En El chiste y su relación con el inconsciente, Freud cuenta la historia de un hombre que acusa a otro de haberle devuelto agujereado el caldero que le había prestado. La respuesta del acusado se formula en tres tiempos: 1) nunca te he pedido prestado un caldero; 2) ya estaba agujereado cuando me lo prestaste; 3) cuando te lo he devuelto no tenía agujeros. Esta misma lógica siguen las respuestas de Mohamed Abrini cuando al día siguiente le hacen preguntas más concretas sobre su regreso de Siria, el verano de 2015. Franqueada la frontera turca, el itinerario normal es Estambul-Bruselas, de hecho él tiene su billete en el bolsillo. ¿Por qué, entonces, pasa por Londres? Porque Abaaoud, dice él, le ha encargado que recupere allí el dinero que le debe un amigo.

¿Qué amigo, qué dinero, por qué tantas tarjetas SIM distintas y por qué tarda tres días yendo y viniendo entre Londres, Birmingham y Mánchester, donde saca numerosas fotos del estadio y de la estación? ¿Acaso esto no sugiere localizaciones para un atentado? “¡Otra vez la paranoia!”, se enfurece Abrini. ¿Por qué, después, aterrizar en París, en lugar de volver directamente de Londres a Bruselas? ¿Por qué pedir a dos amigos que vayan allí a recogerle en un coche? ¿Y por qué ir a buscarle al mismo París, y no a Roissy? Abrini, irritado, en una escalada digna del episodio del caldero: 1) “Tenía miedo de que me detuvieran”; 2) “El billete era más barato”; 3) “Queríamos comer en un McDonald’s de los Campos Elíseos”; 4) “Tenía miedo de que no encontraran el camino”. (El presidente, agobiado: “De hecho, el aeropuerto Charles-de-Gaulle está bastante bien indicado”.); 5) “Yo qué sé, no me acuerdo, y además a usted qué le importa”.

4. En el Clio

A decir verdad, los viajes en zigzag de Mohamed Abrini y sus absurdas justificaciones nos tienen un poco sin cuidado, al menos en mi caso. Lo que me gustaría saber es lo que ocurrió dentro del Clio durante el viaje de Charleroi a Bobigny. Lo que hablaban esos tres hombres, dos de los cuales estaban decididos a morir y el tercero no. Si los dos hermanos trataron de convencer a su amigo de infancia de que fuera con ellos hasta el final, para agradar a Dios y porque así sería grande el estallido.

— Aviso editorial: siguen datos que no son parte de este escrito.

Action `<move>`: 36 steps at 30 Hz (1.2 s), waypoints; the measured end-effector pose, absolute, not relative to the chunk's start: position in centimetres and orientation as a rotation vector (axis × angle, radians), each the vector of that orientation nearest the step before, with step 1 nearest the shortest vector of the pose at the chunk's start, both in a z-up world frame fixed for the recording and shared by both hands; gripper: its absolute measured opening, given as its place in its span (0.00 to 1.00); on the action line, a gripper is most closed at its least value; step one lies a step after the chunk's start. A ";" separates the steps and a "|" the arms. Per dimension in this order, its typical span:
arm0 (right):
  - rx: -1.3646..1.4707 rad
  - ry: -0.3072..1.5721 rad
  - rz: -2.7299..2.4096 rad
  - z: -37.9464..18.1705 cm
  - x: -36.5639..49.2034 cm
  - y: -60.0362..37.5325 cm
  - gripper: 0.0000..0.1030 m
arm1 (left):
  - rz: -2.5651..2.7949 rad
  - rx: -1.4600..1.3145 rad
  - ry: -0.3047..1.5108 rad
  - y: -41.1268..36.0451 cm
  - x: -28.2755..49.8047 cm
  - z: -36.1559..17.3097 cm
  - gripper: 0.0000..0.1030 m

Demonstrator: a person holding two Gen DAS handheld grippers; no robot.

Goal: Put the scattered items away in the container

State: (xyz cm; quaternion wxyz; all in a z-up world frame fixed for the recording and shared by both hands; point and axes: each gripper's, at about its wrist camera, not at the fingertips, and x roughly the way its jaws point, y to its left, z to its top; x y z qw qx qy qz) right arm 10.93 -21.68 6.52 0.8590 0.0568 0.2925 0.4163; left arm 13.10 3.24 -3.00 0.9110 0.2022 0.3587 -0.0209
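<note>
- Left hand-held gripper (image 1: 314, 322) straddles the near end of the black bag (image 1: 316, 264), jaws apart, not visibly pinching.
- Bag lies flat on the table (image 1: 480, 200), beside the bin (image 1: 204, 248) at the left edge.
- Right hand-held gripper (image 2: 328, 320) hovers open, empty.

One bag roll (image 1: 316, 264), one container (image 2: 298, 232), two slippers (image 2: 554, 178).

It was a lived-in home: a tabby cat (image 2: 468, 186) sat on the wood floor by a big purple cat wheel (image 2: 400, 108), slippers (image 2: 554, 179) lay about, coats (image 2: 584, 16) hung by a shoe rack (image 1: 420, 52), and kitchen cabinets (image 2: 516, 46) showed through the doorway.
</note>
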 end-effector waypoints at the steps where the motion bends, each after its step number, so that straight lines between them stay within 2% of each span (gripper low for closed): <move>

Si estaban serios o bromeaban. Si recitaban suras o se lanzaban pullas. Quién conducía, quién viajaba en el asiento trasero. A diferencia de tantas otras, estas preguntas tienen respuesta. Dos de los tres pasajeros, Abrini y Abdeslam, las conocen. Están sentados en la cabina de acusados uno al lado del otro, de acuerdo con el orden alfabético. Los dos juntos han visto el vídeo de Brahim cuando explosiona en el Comptoir Voltaire. Se les ve hablar a media voz, y a veces troncharse de risa. El presidente les llama al orden, como a alumnos revoltosos. ¿Hablarán dentro de unas semanas, cuando lleguemos a la reconstrucción de los hechos?